- **What is required**
Output only the stretch of the listing that starts at the line containing "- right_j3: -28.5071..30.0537" and ends at the line containing "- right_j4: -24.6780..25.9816", reproduced exactly with both ends.

- **Study material**
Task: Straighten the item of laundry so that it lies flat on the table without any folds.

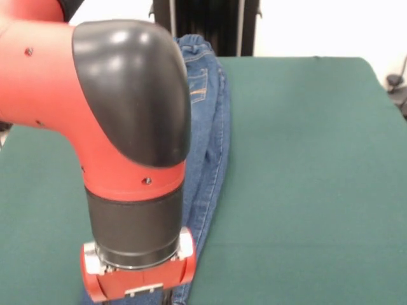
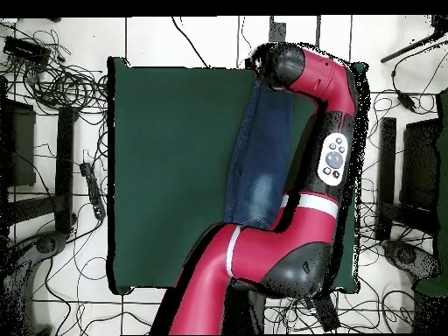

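Note:
The item of laundry (image 1: 213, 136) is a pair of blue jeans lying in a long narrow strip on the green table (image 1: 318, 165). Its gathered waistband is at the far end, and one leg seems to lie over the other. My arm's big red and black wrist fills the left of the front view and hides part of the jeans. My gripper (image 1: 166, 299) is cut off by the bottom edge, down at the near cuff end. Overhead, the jeans (image 2: 261, 157) run up the table (image 2: 166, 175) to the wrist (image 2: 276, 66), which hides the gripper.
In the overhead view my arm (image 2: 328, 157) runs along the right side of the table beside the jeans. Cables (image 2: 61, 83) and dark stands (image 2: 66, 157) lie on the floor around the table. In the front view a black post (image 1: 203, 22) rises behind the far edge.

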`<state>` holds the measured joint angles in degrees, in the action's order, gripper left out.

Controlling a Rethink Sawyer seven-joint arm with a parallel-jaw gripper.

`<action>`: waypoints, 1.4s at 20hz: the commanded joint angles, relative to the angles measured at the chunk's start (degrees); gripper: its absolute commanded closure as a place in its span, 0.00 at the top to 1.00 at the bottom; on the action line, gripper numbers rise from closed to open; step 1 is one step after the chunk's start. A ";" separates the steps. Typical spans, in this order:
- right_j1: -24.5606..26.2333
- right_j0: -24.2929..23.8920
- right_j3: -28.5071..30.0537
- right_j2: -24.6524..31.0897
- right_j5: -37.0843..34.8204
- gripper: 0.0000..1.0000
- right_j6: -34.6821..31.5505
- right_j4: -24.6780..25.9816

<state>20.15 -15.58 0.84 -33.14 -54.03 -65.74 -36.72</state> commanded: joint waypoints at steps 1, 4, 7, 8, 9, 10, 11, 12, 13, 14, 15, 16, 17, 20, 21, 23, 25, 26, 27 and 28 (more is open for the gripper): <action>-3.09 0.69 5.86 -8.13 -14.16 1.00 -21.00 -5.13; -3.68 0.29 5.67 -11.45 -19.64 1.00 -20.43 -6.06; -3.72 -0.25 5.75 -14.15 -23.67 1.00 -20.23 -6.46; -3.60 -0.53 5.49 -15.20 -24.52 1.00 -20.10 -6.72; -3.48 -0.82 5.23 -16.26 -25.36 1.00 -19.97 -6.98; -3.54 -0.84 5.30 -16.56 -25.79 1.00 -19.87 -6.99; -3.65 -0.82 5.47 -16.89 -26.43 1.00 -19.46 -6.72; -3.77 -0.81 5.64 -17.21 -27.07 1.00 -19.05 -6.46; -3.89 -0.70 5.96 -17.11 -27.09 1.00 -18.57 -5.99; -4.02 -0.60 6.27 -17.01 -27.12 1.00 -18.10 -5.53; -4.44 -0.21 7.46 -15.71 -26.19 1.00 -17.00 -4.07; -4.62 0.16 8.56 -14.61 -25.35 1.00 -16.24 -3.00; -5.43 0.79 10.57 -12.75 -24.29 1.00 -15.48 -1.54; -7.52 2.31 15.98 -8.59 -21.47 1.00 -13.34 1.92; -8.04 2.64 17.40 -7.37 -20.51 1.00 -12.31 2.66; -9.53 3.34 20.69 -5.35 -18.97 1.00 -10.80 4.19; -11.00 3.81 23.51 -3.41 -17.56 1.00 -9.64 5.24; -12.07 4.15 25.48 -2.29 -16.64 1.00 -8.70 6.01; -12.70 4.29 26.49 -1.63 -16.02 1.00 -8.03 6.55; -13.74 4.56 28.36 -0.78 -15.25 1.00 -7.40 7.10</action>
<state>10.07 -14.26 11.85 -43.61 -73.92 -67.87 -33.49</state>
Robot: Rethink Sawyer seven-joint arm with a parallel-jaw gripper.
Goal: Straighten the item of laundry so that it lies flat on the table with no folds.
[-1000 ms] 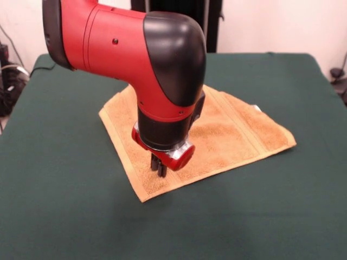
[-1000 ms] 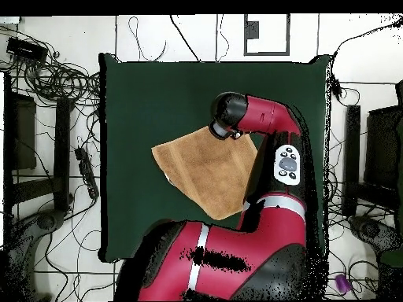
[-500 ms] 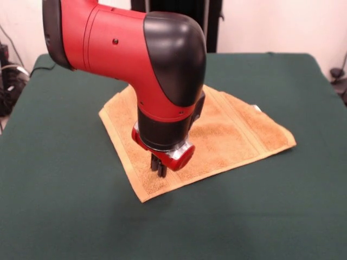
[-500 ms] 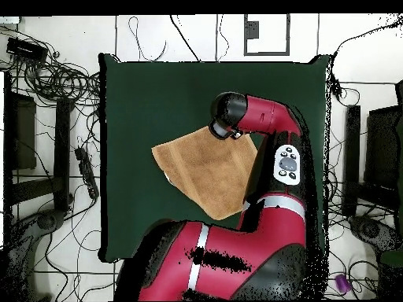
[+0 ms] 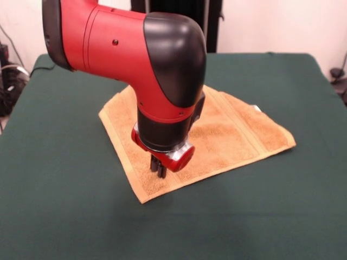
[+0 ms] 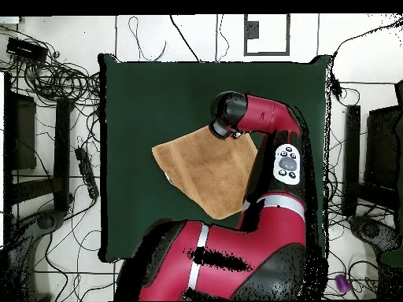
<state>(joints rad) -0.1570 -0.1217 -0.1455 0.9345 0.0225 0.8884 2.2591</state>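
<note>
Nothing moved; green table [image 5: 65, 216] uncluttered.

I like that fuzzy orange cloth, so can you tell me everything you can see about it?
The towel is orange-tan and looks like fluffy terry cloth, with woven bands near its lighter edges and a bit of white at one side. It lies spread on the green table, turned so a corner points toward the front camera. The gripper is down on it near that corner, fingers close together. The arm hides part of the towel.

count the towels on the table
1: one towel lies spread near the table's middle, partly hidden under the arm, with the pincer down over its near corner. Nothing else shows.
</note>
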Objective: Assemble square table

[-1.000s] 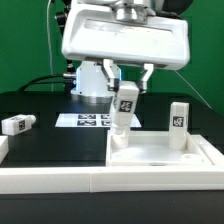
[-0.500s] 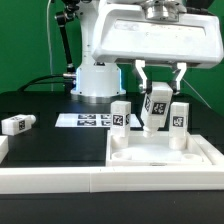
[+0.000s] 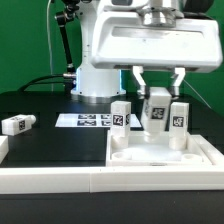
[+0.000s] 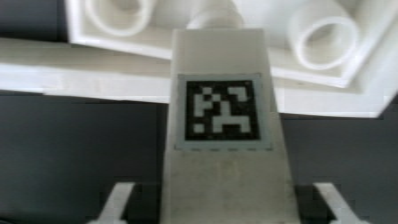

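The square table's white slab [image 3: 165, 158] lies at the exterior view's right, with round sockets [image 4: 331, 44] in its corners. Two white tagged legs stand upright on it, one at the back left [image 3: 120, 116] and one at the back right [image 3: 179, 122]. My gripper [image 3: 157, 97] is shut on a third leg [image 3: 156, 114], held upright between those two, its lower end just over the slab's back part. In the wrist view this leg [image 4: 222, 110] fills the middle between my fingers [image 4: 118, 200]. A further leg [image 3: 18, 124] lies loose on the black table at the left.
The marker board [image 3: 88, 120] lies flat behind the slab, near the arm's white base [image 3: 95, 82]. A long white rail [image 3: 50, 180] runs along the front edge. A white block edge [image 3: 3, 148] shows at the far left.
The gripper has carried the held leg toward the exterior view's right, uncovering the back left standing leg, and has straightened it upright. In the last half second it sank slightly.
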Robot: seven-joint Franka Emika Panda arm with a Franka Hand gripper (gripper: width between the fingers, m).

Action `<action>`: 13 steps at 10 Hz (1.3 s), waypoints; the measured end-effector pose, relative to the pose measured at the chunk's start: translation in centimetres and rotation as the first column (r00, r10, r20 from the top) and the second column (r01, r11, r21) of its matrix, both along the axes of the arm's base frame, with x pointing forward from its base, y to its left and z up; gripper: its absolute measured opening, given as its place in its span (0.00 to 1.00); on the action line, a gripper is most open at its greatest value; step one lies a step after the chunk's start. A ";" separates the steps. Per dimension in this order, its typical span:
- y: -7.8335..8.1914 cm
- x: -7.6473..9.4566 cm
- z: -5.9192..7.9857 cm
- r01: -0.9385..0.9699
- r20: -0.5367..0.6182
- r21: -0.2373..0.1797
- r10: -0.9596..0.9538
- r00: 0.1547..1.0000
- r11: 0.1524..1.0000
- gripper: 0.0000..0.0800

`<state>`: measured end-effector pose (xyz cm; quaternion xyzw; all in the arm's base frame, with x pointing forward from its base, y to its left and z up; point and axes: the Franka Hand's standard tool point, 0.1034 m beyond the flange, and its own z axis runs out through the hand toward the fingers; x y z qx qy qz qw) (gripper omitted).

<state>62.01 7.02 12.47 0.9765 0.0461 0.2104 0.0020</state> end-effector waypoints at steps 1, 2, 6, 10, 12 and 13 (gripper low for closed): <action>0.8 0.4 0.2 0.007 0.008 0.014 -0.007 1.000 1.000 0.36; 1.3 0.6 0.3 0.011 0.032 0.020 -0.012 0.999 1.000 0.36; 1.1 0.5 -0.1 0.017 0.107 0.015 -0.019 0.994 1.000 0.36; 3.2 0.8 -0.3 -0.001 0.141 0.021 -0.002 0.990 1.000 0.36; 3.2 0.7 -0.6 -0.007 0.187 0.013 0.005 0.982 1.000 0.36; 3.1 0.9 -0.4 -0.007 0.196 0.014 0.004 0.981 1.000 0.36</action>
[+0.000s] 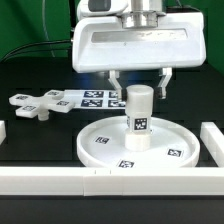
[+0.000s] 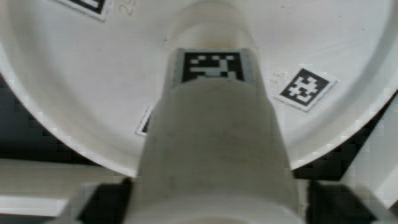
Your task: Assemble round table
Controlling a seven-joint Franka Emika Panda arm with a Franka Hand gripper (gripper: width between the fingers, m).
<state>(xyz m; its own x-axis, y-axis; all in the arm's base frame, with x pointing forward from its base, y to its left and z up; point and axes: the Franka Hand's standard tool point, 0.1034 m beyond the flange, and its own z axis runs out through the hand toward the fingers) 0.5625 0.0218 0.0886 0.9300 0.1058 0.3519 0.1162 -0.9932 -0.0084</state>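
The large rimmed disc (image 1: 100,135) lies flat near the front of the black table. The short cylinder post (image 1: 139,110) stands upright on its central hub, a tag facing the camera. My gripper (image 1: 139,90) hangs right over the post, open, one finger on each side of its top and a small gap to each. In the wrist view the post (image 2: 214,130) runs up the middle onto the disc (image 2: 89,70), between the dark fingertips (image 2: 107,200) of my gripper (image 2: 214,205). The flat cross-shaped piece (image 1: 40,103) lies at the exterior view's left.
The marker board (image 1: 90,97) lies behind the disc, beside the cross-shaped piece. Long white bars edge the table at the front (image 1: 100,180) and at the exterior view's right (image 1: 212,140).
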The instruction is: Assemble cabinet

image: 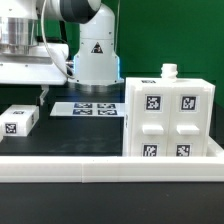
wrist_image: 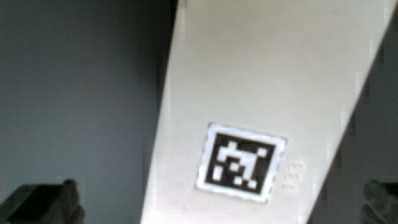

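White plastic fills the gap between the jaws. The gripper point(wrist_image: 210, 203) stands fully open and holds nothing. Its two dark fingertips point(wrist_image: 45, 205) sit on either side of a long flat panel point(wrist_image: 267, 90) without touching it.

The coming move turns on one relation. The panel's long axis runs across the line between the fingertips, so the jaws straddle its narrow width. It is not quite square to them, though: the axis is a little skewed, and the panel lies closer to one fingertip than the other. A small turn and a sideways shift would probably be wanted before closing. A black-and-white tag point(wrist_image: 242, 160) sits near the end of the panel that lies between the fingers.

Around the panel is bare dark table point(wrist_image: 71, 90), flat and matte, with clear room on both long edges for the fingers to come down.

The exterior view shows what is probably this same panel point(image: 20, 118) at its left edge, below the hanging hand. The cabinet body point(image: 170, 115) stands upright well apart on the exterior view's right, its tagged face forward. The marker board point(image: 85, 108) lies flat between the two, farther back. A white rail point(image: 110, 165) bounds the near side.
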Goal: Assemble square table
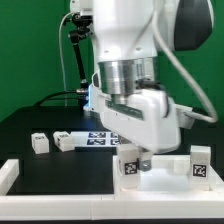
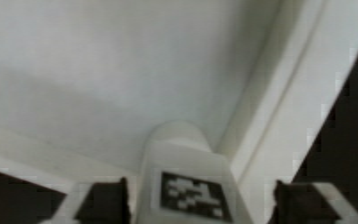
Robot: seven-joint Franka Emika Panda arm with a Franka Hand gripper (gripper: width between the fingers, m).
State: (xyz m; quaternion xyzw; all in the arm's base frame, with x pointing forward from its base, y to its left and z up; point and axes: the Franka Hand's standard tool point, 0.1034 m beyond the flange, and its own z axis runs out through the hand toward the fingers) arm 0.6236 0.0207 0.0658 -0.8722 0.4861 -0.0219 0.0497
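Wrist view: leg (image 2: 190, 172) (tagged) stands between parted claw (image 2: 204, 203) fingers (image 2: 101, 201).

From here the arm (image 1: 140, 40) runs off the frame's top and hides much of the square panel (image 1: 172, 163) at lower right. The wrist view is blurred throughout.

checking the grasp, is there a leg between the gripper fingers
Yes, the wrist view shows a tagged white leg between the two fingers, over the square panel.
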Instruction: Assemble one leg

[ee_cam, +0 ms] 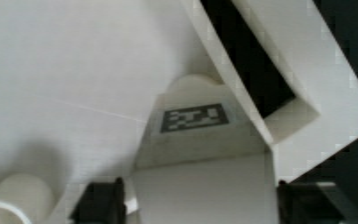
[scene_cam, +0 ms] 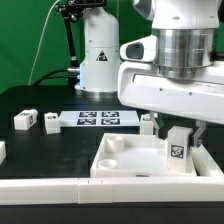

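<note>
My gripper [scene_cam: 178, 131] is shut on a leg [scene_cam: 178, 150], a small white post with a black-and-white tag on its face. It holds the leg upright at the corner of the large white recessed panel [scene_cam: 125, 165] on the exterior view's right. In the wrist view the leg [ee_cam: 194, 140] fills the gap between the dark fingers [ee_cam: 101, 200] of my gripper [ee_cam: 197, 198], with the panel [ee_cam: 69, 80] below it. I cannot tell whether the leg's lower end touches the panel.
The marker board [scene_cam: 97, 119] lies on the black table behind the panel. Two loose legs [scene_cam: 25, 120] [scene_cam: 50, 122] lie to its left, and another white part [scene_cam: 2, 150] shows at the left edge. A white rail [scene_cam: 50, 188] runs along the front.
</note>
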Tool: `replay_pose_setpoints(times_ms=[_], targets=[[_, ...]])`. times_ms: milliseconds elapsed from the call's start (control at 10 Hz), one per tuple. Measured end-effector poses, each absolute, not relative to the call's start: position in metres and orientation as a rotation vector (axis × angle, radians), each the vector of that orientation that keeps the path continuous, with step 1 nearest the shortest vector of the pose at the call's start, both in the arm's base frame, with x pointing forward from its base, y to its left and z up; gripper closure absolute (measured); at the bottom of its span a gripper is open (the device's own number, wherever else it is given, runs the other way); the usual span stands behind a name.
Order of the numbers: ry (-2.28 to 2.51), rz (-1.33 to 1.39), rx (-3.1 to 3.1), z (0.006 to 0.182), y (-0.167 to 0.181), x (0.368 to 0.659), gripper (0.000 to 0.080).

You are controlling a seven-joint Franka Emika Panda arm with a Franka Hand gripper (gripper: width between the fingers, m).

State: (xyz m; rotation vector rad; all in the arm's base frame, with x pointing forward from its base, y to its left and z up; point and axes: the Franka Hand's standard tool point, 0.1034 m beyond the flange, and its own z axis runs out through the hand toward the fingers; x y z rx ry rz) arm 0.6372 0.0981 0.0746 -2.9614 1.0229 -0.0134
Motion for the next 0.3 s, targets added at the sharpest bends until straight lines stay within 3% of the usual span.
replay_pose_setpoints(times_ms=[100, 200, 300], targets=[[1.023, -0.013, -2.962, 0.0745, 0.0981, 0.6372, 0.025], [1.023, -0.013, -2.962, 0.0744, 0.0981, 0.6372, 0.0181], [1.023, -0.013, -2.962, 0.0743, 0.0981, 0.6371, 0.0181]])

- **Solution to this task**
- right_j3: -28.5071..30.0537
- right_j2: -24.6524..31.0897
- right_j5: -37.0843..34.8204
- gripper: 0.0000..1.0000
- right_j6: -34.6821..31.5505
- right_j4: -24.6780..25.9816

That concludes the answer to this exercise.